I can play audio CDs perfectly; why is reading the CD into a file so difficult and prone to errors? It's just the same thing.
Unfortunately, it isn't that easy.
The audio CD is not a random access format. It can only be played from some starting point in sequence until it is done, like a vinyl LP. Unlike a data CD, there are no synchronization or positioning headers in the audio data (a CD, audio or data, uses 2352 byte sectors. In a data CD, 304 bytes of each sector is used for header, sync and error correction. An audio CD uses all 2352 bytes for data). The audio CD *does* have a continuous fragmented subchannel, but this is only good for seeking +/-1 second (or 75 sectors or ~176kB) of the desired area, as per the SCSI spec.
When the CD is being played as audio, it is not only moving at 1x, the drive is keeping the media data rate (the spin speed) exactly locked to playback speed. Pick up a portable CD player while it's playing and rotate it 90 degrees. Chances are it will skip; you disturbed this delicate balance.
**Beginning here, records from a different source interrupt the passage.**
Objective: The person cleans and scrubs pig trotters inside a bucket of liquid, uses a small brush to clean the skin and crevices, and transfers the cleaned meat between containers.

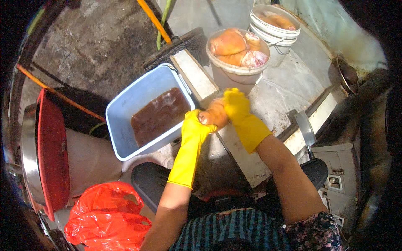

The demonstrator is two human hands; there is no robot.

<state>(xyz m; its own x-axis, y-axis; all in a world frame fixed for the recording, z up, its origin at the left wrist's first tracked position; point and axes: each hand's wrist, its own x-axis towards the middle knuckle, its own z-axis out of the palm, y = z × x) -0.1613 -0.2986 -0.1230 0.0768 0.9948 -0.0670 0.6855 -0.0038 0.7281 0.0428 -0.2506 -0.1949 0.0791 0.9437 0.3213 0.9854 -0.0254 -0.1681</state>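
Note:
My left hand point(195, 125), in a long yellow rubber glove, grips the near end of a browned piece of meat with skin on, seemingly a pig's trotter point(216, 113). Against its far right side is my right hand point(235, 102), gloved the same way, with fingers curled; whether it grips the meat or something else cannot be told. The piece lies over a board point(248, 157) between my knees. Just left stands a blue plastic basin point(147, 153) with dark brown liquid point(160, 116). Beyond my hands, a white bucket point(232, 77) is heaped with similar meat pieces point(229, 44).
Another white bucket point(274, 31) with meat stands at the back right. A cleaver point(305, 128) rests by my right knee. A red plastic bag point(110, 216) and a large red basin point(53, 153) are at left. A white block point(194, 75) lies beside the blue basin.

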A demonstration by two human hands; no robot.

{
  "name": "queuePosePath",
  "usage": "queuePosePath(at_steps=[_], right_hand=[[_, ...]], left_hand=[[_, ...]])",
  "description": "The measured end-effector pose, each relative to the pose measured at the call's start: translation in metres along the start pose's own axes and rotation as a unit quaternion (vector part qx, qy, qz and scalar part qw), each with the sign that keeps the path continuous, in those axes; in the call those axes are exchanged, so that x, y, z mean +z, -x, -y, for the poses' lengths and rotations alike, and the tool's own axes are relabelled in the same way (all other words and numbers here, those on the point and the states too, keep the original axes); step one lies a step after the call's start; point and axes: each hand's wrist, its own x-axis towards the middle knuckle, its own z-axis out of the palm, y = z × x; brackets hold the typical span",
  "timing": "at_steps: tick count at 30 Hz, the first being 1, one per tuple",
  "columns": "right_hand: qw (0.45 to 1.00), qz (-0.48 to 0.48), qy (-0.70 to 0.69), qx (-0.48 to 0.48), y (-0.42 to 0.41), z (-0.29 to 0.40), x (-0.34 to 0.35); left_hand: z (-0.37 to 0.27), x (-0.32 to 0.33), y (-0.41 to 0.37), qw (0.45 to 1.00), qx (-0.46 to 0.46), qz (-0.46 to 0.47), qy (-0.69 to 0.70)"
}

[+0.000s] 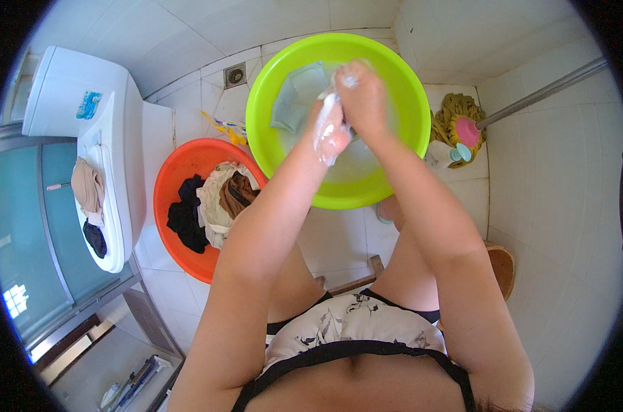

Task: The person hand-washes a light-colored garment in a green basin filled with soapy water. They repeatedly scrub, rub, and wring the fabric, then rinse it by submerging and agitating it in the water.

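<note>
Over a lime-green plastic basin [417,154] with cloudy water, my two hands press together. My left hand [329,126] is partly covered in white suds and closed around a bunched cloth, little of which shows between the hands. My right hand [363,92], blurred and with foam on it, is closed on the same cloth. Its colour cannot be told for the suds. A pale blue cloth [298,98] lies in the basin, left of my hands.
An orange basin [162,206] holding black, cream and brown clothes stands at the left. Beyond it is a white toilet [131,206] with garments on its lid. A mop [458,121] and a pump bottle [440,154] stand at the right. A floor drain [235,75] lies behind.
</note>
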Motion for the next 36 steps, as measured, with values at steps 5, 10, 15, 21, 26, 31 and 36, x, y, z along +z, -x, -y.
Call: queuePosePath(at_steps=[5,10,15,21,26,31,36], right_hand=[[0.997,-0.009,-0.052,0.049,0.006,0.007,0.005],[0.961,0.147,-0.215,-0.091,0.032,0.036,0.009],[0.942,0.2,-0.119,-0.242,0.027,0.041,0.0],[0.943,0.242,-0.223,0.049,-0.007,0.017,-0.019],[0.969,0.096,-0.19,0.126,-0.013,-0.013,-0.014],[0.948,0.03,-0.237,0.212,0.0,0.007,-0.007],[0.989,0.067,-0.118,0.059,0.025,0.017,0.008]], left_hand=[[-0.002,0.002,0.005,0.999,0.023,0.046,-0.006],[-0.01,-0.028,-0.01,0.988,0.046,0.136,0.054],[-0.004,-0.044,-0.02,0.977,0.114,0.131,-0.126],[0.034,-0.031,-0.009,0.848,0.301,0.032,-0.436],[0.011,0.003,0.007,0.731,0.209,0.071,-0.646],[0.002,0.014,0.013,0.954,0.078,-0.007,-0.288],[-0.009,0.012,0.013,0.996,0.078,-0.035,-0.041]])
In addition, a player is never distracted from what it's doing... it has nothing else taking up its time. Now add a non-realtime, (relatively) high-latency, multitasking kernel into the mess; it's like picking up the player and constantly shaking it.
CDROM drives generally assume that any sort of DAE will be linear and throw a readahead buffer at the task. However, the OS is reading the data as broken up, seperated read requests. The drive is doing readahead buffering and attempting to store additional data as it comes in off media while it waits for the OS to get around to reading previous blocks. Seeing as how, at 36x, data is coming in at 6.2MB/second, and each read is only 13 sectors or ~30k (due to DMA restrictions), one has to get off 208 read requests a second, minimum without any interruption, to avoid skipping. A single swap to disc or flush of filesystem cache by the OS will generally result in loss of streaming, assuming the drive is working flawlessly. Oh, and virtually no PC on earth has that kind of I/O throughput; a Sun Enterprise server might, but a PC does not. Most don't come within a factor of five, assuming perfect realtime behavior.
To keep piling on the difficulties, faster drives are often prone to vibration and alignment problems; some are total fiascos. They lose streaming *constantly* even without being interrupted. Philips determined 15 years ago that the CD could only be spun up to 50-60x until the physical CD (made of polycarbonate) would deform from centripetal force badly enough to become unreadable. Today's players are pushing physics to the limit. Few do so terribly reliably.
Note that CD 'playback speed' is an excellent example of advertisers making numbers lie for them. A 36x cdrom is generally not spinning at 36x a normal drive's speed. As a 1x drive is adjusting velocity depending on the access's distance from the hub, a 36x drive is probably using a constant angular velocity across the whole surface such that it gets 36x max at the edge. Thus it's actually spinning slower, assuming the '36x' isn't a complete lie, as it is on some drives.
Because audio discs have no headers in the data to assist in picking up where things got lost, most drives will just guess.
This doesn't even *begin* to get into stupid firmware bugs. Even Plextors have occasionally had DAE bugs (although in every case, Plextor has fixed the bug *and* replaced/repaired drives for free). Cheaper drives are often complete basket cases.